### The data
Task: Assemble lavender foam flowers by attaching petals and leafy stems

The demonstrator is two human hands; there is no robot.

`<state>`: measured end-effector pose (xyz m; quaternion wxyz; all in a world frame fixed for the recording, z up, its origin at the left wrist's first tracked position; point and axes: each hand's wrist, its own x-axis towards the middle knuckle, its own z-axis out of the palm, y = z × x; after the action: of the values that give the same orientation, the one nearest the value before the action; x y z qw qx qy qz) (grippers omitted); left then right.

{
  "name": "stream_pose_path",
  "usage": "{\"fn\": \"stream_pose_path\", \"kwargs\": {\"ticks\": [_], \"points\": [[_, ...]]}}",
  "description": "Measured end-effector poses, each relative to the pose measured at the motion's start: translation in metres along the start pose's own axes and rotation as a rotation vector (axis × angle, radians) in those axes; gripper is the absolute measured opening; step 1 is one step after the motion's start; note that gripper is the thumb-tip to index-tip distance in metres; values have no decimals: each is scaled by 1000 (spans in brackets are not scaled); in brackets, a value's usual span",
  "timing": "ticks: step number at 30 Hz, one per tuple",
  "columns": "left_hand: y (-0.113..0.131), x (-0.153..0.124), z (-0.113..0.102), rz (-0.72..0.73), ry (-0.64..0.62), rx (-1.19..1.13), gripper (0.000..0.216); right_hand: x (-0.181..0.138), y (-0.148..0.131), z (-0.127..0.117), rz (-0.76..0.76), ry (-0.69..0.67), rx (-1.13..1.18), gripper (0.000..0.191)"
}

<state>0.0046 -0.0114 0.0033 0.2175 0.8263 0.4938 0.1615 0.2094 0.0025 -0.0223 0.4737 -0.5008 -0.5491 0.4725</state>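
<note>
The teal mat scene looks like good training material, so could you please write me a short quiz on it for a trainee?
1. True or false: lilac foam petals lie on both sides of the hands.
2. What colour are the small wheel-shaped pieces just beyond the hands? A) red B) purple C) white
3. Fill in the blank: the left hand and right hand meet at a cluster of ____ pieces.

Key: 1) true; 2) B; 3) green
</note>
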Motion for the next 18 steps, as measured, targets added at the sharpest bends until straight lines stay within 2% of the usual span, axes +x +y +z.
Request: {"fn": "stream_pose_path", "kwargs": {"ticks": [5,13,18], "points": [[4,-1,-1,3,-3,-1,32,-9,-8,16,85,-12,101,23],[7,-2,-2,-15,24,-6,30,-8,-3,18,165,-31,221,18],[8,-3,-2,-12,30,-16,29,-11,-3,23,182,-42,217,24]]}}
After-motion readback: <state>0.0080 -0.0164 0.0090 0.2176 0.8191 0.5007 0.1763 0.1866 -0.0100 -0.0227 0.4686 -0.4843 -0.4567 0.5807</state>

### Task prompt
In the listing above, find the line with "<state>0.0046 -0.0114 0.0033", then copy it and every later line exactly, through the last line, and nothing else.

### Your response
<state>0.0046 -0.0114 0.0033 0.2175 0.8263 0.4938 0.1615 0.2094 0.0025 -0.0223 0.4737 -0.5008 -0.5491 0.4725</state>
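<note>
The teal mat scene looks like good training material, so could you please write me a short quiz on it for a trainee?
1. True or false: lilac foam petals lie on both sides of the hands.
2. What colour are the small wheel-shaped pieces just beyond the hands? A) red B) purple C) white
3. Fill in the blank: the left hand and right hand meet at a cluster of ____ pieces.

Key: 1) true; 2) B; 3) green
</note>
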Motion for the next 18 steps, as measured, targets added at the sharpest bends until straight lines stay within 2% of the usual span, axes +x +y +z.
Request: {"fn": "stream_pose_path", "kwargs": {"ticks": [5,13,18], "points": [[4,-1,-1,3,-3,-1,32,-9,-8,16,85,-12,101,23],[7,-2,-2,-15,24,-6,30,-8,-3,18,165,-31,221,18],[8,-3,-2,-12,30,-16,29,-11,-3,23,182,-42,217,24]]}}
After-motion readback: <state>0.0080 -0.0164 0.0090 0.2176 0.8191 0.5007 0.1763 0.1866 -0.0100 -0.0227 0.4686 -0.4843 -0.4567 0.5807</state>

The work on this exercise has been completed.